ConvertSidToStringSid (advapi32)
Last changed: -14.140.20.18
.
Summary
The ConvertSidToStringSid function converts a security identifier (SID) to a string format suitable for display, storage, or transmission.

C# Signature:

[DllImport("advapi32", CharSet=CharSet.Auto, SetLastError=true)]
static extern bool ConvertSidToStringSid(
    [MarshalAs(UnmanagedType.LPArray)] byte [] pSID,
    out IntPtr ptrSid);

[DllImport("advapi32", CharSet = CharSet.Auto, SetLastError = true)]
static extern bool ConvertSidToStringSid(IntPtr pSid, out string strSid);

C# Signature:

  static extern bool ConvertSidToStringSid(
        IntPtr pSid, // binary SID
        out IntPtr strSid); // string SID

VB Signature:

Declare Auto Function ConvertSidToStringSid Lib "advapi32.dll" (ByVal pSID() As Byte, _
   ByRef ptrSid As IntPtr) As Boolean

Notes:

Warning
You must define the 2nd parameter as an IntPtr instead of a string!

As explained here, memory for the returned unmanaged string must be freed by calling LocalFree. Therefore, you must define the string as an IntPtr in managed code and call LocalFree yourself. Otherwise, the marshaler would call CoTaskMemFree which is not correct in this case.

Tips & Tricks:

Dissent
Don't use an IntPtr like above, just use a System.Text.StringBuilder.
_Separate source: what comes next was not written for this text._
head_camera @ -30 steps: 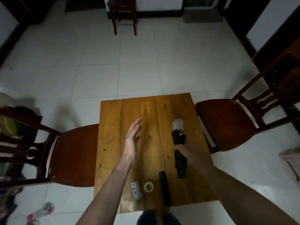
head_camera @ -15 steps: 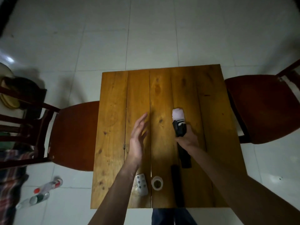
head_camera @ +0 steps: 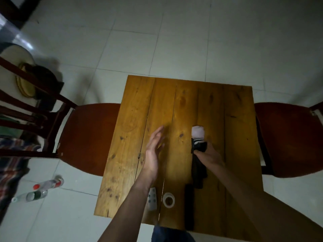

You shouldn't need to worry about calling LocalFree in this case either, but I have not confirmed this 100%.

Sample Code:

// C# sample
public static string GetSidString(byte[] sid)
{
   IntPtr ptrSid;
   string sidString;
   if (!ConvertSidToStringSid(sid,out ptrSid))
     throw new System.ComponentModel.Win32Exception();
   try
   {
     sidString = Marshal.PtrToStringAuto(ptrSid);
   }
   finally
   {
     LocalFree(ptrSid);
   }
   return sidString;
}

// Another C# Sample that converts a sid from a DirectoryEntry object

private string GetTextualSID(DirectoryEntry objGroup){
  string sSID = string.Empty;
  byte[] SID = objGroup.Properties["objectSID"].Value as byte[];
  IntPtr sidPtr = Marshal.AllocHGlobal( SID.Length);
  sSID = "";
  System.Runtime.InteropServices.Marshal.Copy(SID, 0, sidPtr, SID.Length);
  ConvertSidToStringSid((IntPtr)sidPtr, ref sSID);
  System.Runtime.InteropServices.Marshal.FreeHGlobal( sidPtr );
  return sSID;}


'VB Sample
Public Shared Function ByteArrayToStringSid(ByRef bArray As Byte()) As String
   Dim ptrSID As IntPtr = Nothing
   Try
     Dim sSID As String = String.Empty
     If ConvertSidToStringSid(bArray, ptrSID) = True Then
       'The PtrToStringXXX call here needs to match the CharSet used on your
       'ConvertSidToStringSid DllImport.  The default is CharSet.Ansi.
       sSID = System.Runtime.InteropServices.Marshal.PtrToStringAnsi(ptrSID)
     End If
     Return sSID
   Finally
     LocalFree(ptrSID)
   End Try
End Function

'Alternative VB Sample
Public Shared Function ByteArrayToStringSid(ByRef bArray As Byte()) As String
   Dim ptrSID As IntPtr = Nothing
   Try
     Dim sSID As String = String.Empty
     If ConvertSidToStringSid(bArray, ptrSID) = True Then
       sSID = System.Runtime.InteropServices.Marshal.PtrToStringAuto(ptrSID)
     End If
     Return sSID
   Finally
     System.Runtime.InteropServices.Marshal.FreeHGlobal(ptrSID)
   End Try
End Function

Alternative Managed API:

System.Security.Principal.SecurityIdentifier.ToString()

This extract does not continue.